Are such words blasphemous? Was God foolish making us as we are? Or was God inept? Did the one who fashioned us misunderstand our makeup or our propensities? But who of us has not at times harbored some of these same questions? Who has not asked: Why did God make the world the way it is? Realizing that these are questions posed by believers, and devout believers at that, we can turn again to the first words of the poem and perhaps even make them our own.

The poems in God’s Invitation: Meditations on a Covenant Relationship flow from Thomas Flowers’s reflections on episodes from his own life, coupled with aspects of various biblical characters or events that somehow relate to those episodes. The 20 reflections are creatively gathered under five headings, each directly corresponding to one of the Old Testament covenants: the covenant that God initiated with creation (Gn 9:16-17); with Abraham and his descendants (Gn 17:5-7); with the Israelites at Sinai (Ex 20:5); with David and his dynasty (2 Sm 7:16); and with all those open to a new covenant (Jer 31:31-33). Flowers, a Jesuit scholastic, artfully weaves together threads that are variously colored by his own experience, vivid strands taken from biblical accounts and others that bear especially the hue of covenant theology. The poems are Flowers’s responses to the ways he sees God active in his own life. They are personal prayers that reveal aspects of his own spirituality and explain the familiarity with which he speaks to God.
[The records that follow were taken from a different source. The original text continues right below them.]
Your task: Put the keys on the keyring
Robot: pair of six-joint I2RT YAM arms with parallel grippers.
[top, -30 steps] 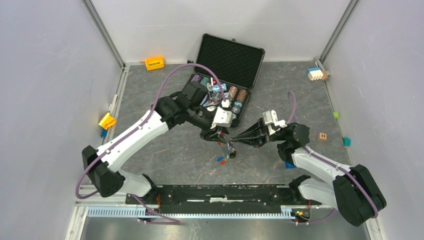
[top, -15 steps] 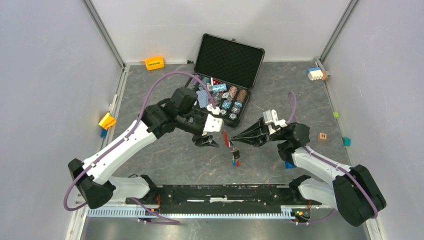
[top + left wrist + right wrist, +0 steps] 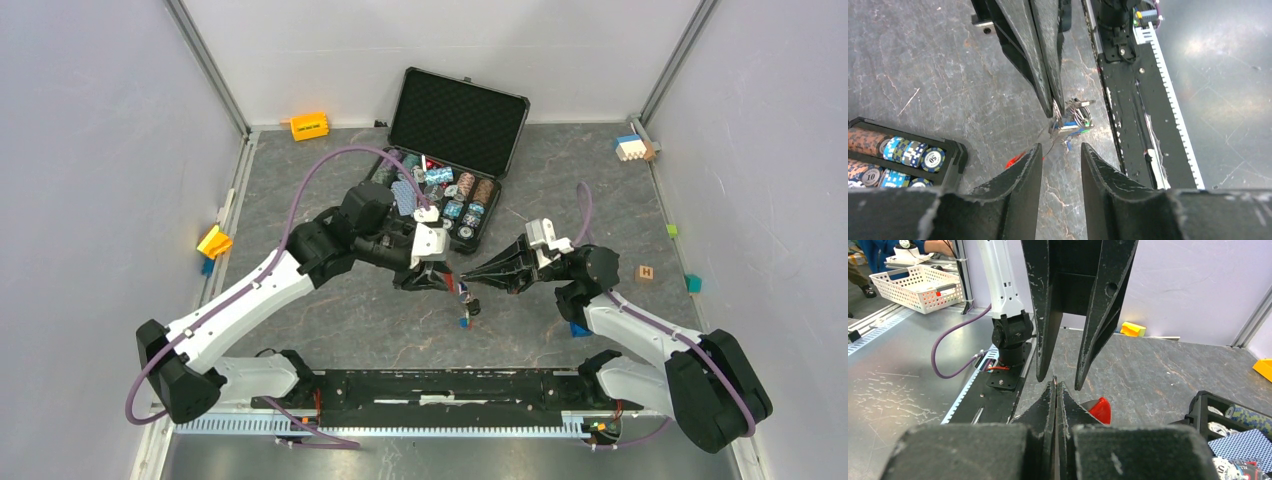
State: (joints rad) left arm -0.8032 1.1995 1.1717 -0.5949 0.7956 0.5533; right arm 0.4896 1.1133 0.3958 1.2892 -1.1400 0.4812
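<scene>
While bare grey table [image 3: 340, 320] lies open on the near side as far as the black rail [image 3: 440, 385], the back is hemmed by the open chip case [image 3: 455, 110], whose near wall stands just behind the left gripper [image 3: 445, 282]; the walls and the blocks scattered along them are well apart from both arms. The right gripper [image 3: 468, 283] has its fingers pressed together, pinching the thin ring of the keyring [image 3: 1099, 410] at their very tip, with the red fob sticking out to one side and the keys [image 3: 1074, 120] dangling in a small bunch just under the tip, clear of the table. The left gripper's fingers are spread, pinching nothing, and point straight at the right's tip from the other side. The bunch hangs just beyond their ends, and the fob shows past the edge of one finger, not between them. Half a second ago the left gripper stood farther left, with the fob in plain sight in the gap between the arms; it has since closed in on the right's tip, while the right gripper has kept its place.
</scene>
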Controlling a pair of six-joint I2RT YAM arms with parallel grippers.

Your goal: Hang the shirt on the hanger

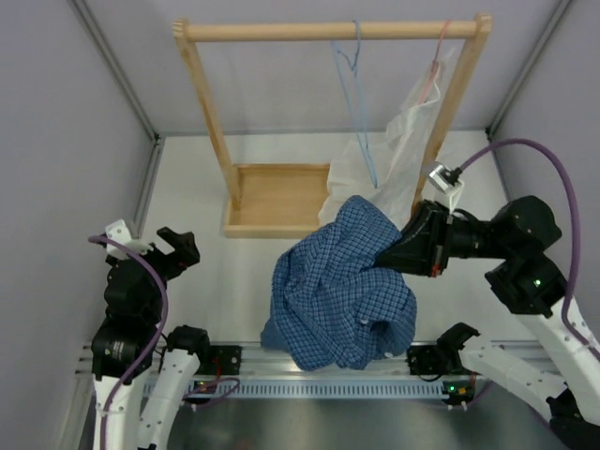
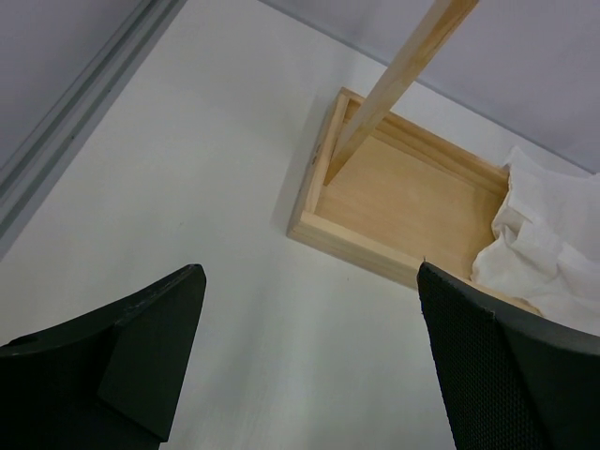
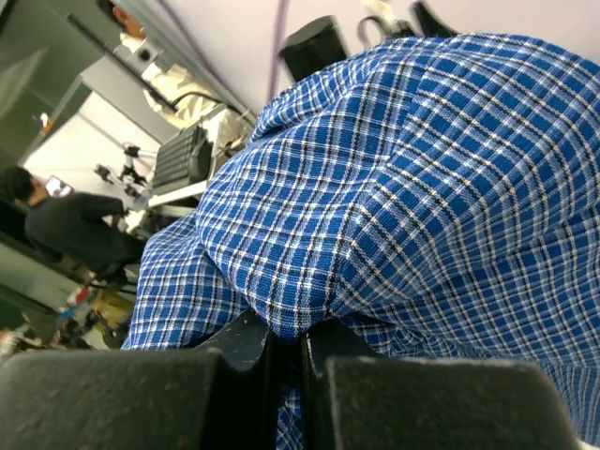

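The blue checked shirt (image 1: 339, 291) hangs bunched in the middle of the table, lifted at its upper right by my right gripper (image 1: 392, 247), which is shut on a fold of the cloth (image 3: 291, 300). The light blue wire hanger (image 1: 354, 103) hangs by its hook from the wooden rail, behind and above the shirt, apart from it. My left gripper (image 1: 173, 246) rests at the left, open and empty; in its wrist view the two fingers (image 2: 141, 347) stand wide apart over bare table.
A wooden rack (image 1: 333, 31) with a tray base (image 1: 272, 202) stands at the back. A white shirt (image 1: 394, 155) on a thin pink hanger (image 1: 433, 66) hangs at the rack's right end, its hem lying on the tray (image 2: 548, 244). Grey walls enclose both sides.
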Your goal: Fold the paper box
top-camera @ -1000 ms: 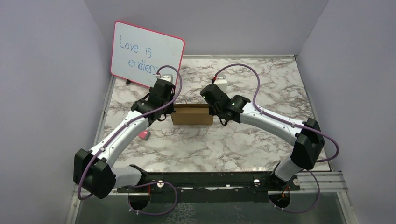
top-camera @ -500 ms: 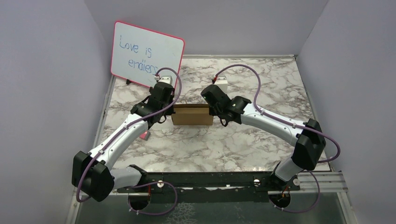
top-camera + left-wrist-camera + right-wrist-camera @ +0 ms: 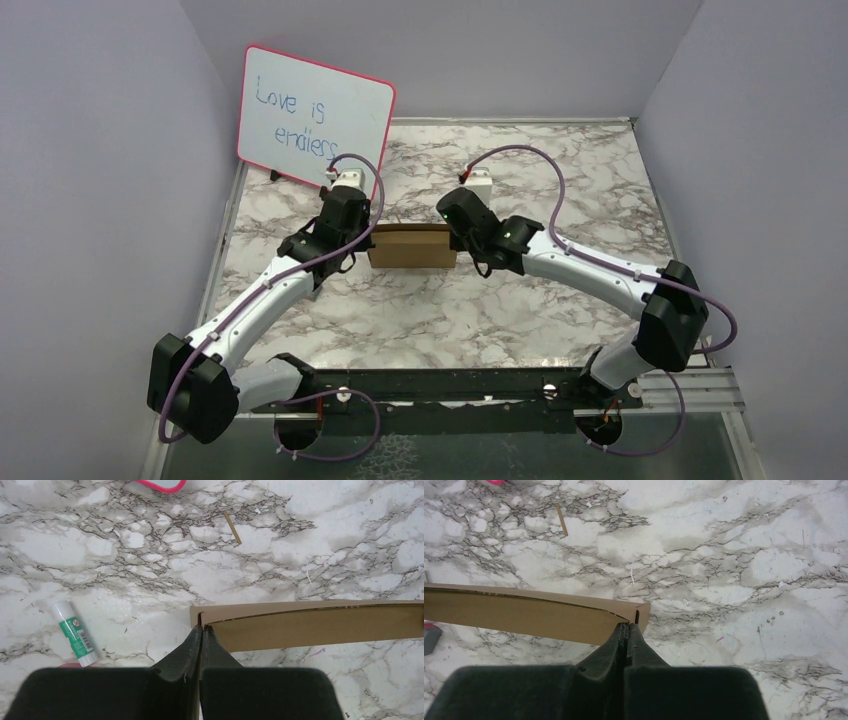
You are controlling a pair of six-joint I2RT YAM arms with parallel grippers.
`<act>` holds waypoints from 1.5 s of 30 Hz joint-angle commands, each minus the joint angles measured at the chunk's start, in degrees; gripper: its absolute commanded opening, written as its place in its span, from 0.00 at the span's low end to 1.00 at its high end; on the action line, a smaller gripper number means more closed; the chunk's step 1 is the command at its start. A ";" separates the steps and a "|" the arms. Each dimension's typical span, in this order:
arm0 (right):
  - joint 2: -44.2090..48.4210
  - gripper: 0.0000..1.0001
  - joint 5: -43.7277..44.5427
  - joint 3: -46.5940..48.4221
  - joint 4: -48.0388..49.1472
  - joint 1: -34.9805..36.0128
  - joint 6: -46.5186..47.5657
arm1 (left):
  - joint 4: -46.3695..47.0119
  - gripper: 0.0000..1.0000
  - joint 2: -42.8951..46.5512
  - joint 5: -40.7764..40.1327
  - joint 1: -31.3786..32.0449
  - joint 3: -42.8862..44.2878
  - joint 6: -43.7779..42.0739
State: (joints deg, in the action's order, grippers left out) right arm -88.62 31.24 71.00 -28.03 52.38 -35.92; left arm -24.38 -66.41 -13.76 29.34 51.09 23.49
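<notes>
The paper box (image 3: 410, 245) is a low brown cardboard shape lying mid-table, its long side facing me. My left gripper (image 3: 367, 247) is at the box's left end. In the left wrist view its shut fingertips (image 3: 201, 628) touch the near wall of the box (image 3: 320, 625) right at a corner slit. At the right end is my right gripper (image 3: 459, 246), whose shut tips (image 3: 628, 626) meet the box (image 3: 524, 612) at that corner's slit. No cardboard shows between either pair of fingers.
A pink-framed whiteboard (image 3: 315, 115) leans at the back left. A glue stick (image 3: 75, 634) lies on the marble left of the box. A thin wooden stick (image 3: 232, 521) lies behind the box. Purple walls enclose three sides.
Both arms have shifted slightly, the wrists settling a little nearer and lower at the box's ends. The box has stayed in place and both grippers have stayed shut.
</notes>
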 commanded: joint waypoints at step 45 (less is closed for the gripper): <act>0.71 0.60 -2.96 4.41 16.65 0.00 16.66 | 6.19 0.00 3.24 -1.56 1.65 -12.59 4.04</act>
State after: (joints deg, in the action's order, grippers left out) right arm -83.37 28.60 71.85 -13.82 52.49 -22.79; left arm -10.24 -61.65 -15.77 30.02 40.47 28.03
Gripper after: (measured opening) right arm 0.626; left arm 0.003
Poets always reveal themselves in their poetry. Flowers’s self-revelation is twofold, in his poem-prayers and in his recollections. Though very personal, these reflections are not self-indulgent or self-promoting. Rather, they present to the reader examples of how one’s reflection on events in one’s life can illuminate the deeper meaning of biblical stories and how, comparably, reflection on biblical stories can provide insight into the religious significance of personal events. The events that he describes are quite commonplace—struggling as a teacher, working in a retirement center, enjoying the ocean. But he came to see a much deeper reality in these everyday experiences—realizing that God had accomplished much good through him, seeing the beauty of human beings in the brokenness of life, allowing the magnificence of creation to recreate him. His reflections invite the reader to ponder her or his own life in order to discover there the goodness of God, even in the midst of the ordinary.
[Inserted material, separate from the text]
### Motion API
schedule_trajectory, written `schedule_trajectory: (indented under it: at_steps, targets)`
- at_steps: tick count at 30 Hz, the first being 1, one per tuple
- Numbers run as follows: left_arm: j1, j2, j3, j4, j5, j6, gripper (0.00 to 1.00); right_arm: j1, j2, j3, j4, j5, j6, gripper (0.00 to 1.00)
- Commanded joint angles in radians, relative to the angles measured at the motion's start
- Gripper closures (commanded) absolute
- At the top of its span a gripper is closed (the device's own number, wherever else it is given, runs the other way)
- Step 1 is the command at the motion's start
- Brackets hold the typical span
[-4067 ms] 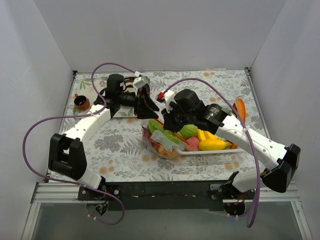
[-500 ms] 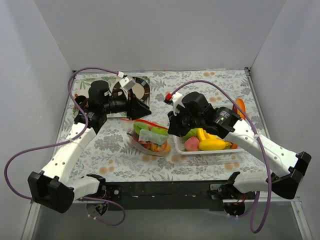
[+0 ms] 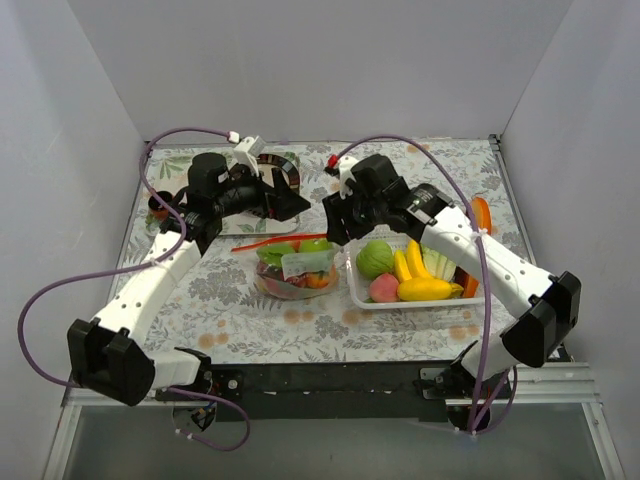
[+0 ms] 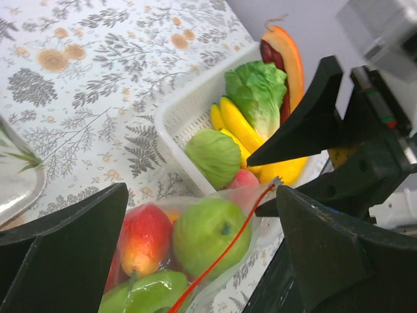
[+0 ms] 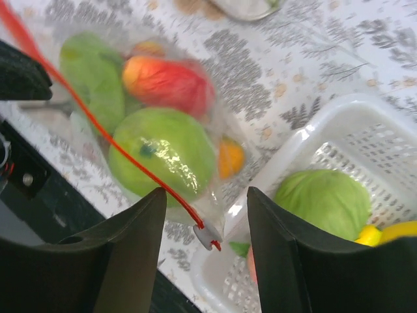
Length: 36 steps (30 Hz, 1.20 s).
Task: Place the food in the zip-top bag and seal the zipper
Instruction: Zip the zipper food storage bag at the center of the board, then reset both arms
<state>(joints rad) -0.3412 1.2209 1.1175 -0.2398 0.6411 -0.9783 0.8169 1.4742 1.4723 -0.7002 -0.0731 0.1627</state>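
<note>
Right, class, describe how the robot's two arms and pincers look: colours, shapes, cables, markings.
The left arm and right arm both have white, boxy links with black joints and black wrist blocks. A purple cable loops loosely along each. The left pincer and right pincer each have two matte black, wedge-shaped fingers. A small red tag sits by the right wrist.
</note>
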Motion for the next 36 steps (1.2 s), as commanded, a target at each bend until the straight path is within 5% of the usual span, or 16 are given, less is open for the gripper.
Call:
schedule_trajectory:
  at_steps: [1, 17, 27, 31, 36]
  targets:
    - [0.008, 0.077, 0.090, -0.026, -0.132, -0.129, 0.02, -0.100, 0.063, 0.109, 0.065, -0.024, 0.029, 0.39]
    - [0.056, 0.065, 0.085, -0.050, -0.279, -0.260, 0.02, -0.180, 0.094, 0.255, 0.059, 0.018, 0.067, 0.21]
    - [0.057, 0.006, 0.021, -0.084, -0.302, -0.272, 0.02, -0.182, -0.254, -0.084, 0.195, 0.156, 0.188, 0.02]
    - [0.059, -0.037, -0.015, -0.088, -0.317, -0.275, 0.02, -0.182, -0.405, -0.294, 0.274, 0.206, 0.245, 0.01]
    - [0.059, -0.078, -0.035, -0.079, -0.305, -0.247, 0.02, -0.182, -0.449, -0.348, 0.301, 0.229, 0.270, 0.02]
Flowers’s observations on the biblical stories stem from his interest in them as stories. He does not analyze them as a scholar might, nor does he read into them meaning that is not already there. He lifts the characters off the biblical pages and introduces them to the reader as women and men of flesh and blood, people who struggle with the realities of life as we all do. The difference between them and us is the fact that their stories have endings, endings that we know. We, on the other hand, are still moving toward the endings of our stories. But that is precisely why Flowers has us meet them. The ending of their stories assures us that God will always be with us, as God was with them.
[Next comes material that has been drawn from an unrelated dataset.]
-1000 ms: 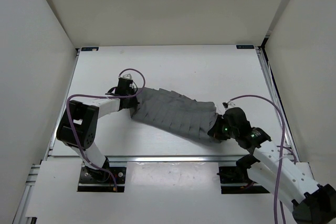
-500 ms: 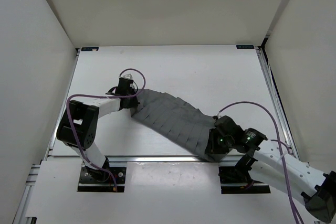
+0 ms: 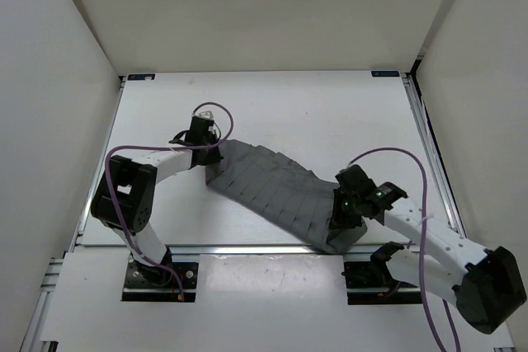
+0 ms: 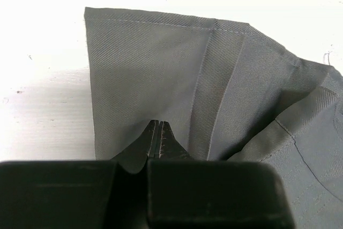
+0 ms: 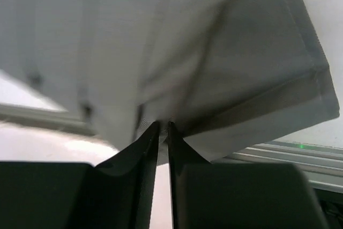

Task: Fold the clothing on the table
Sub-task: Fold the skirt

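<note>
Clothing (image 3: 272, 183): a grey pleated band lying on a diagonal across the near half of the white tabletop (image 3: 313, 113). Its left end sits left of centre. Its right end reaches the silver rail (image 3: 247, 246) at the near edge. From above, you see the pleats as short ridges set crosswise along the whole length.

Left hand (image 3: 210, 161): placed at the left end of the band. In your left wrist view its two fingers are pressed together with no gap. Their tips rest against flat grey cloth, close to a straight side edge with bare white surface beyond it. You cannot tell from these views whether any fabric is caught between the tips. A stitched hem runs along the far edge of the cloth, and one lengthwise pleat stands just right of the fingers.

Right hand (image 3: 340, 224): placed over the right end of the band, just beside the near rail. In your right wrist view the fingers stand almost together, and the creases in the cloth converge on their tips, so this hand is pinching the fabric. The cloth spreads out from the tips, raised off the surface, with the rail showing beneath its lower edge. This view is blurred on the left side.
</note>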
The personal reflections in this volume lay bare human limitations and neediness. The initial poem, with its startling beginning, and all the poems that follow reflect not on these limitations or neediness but on God’s graciousness in the face of them. Judging by human standards, one might say that it was foolish of God to make women and men who, at the slightest provocation, would fail to live up to their potential. God is not bound to human standards, however, but lavishes extraordinary blessings on weak and unreliable human beings. That is why this initial poem, after pointing out God’s graciousness, ends:

And so you are a fool,

Which is, of course,

Why I love you.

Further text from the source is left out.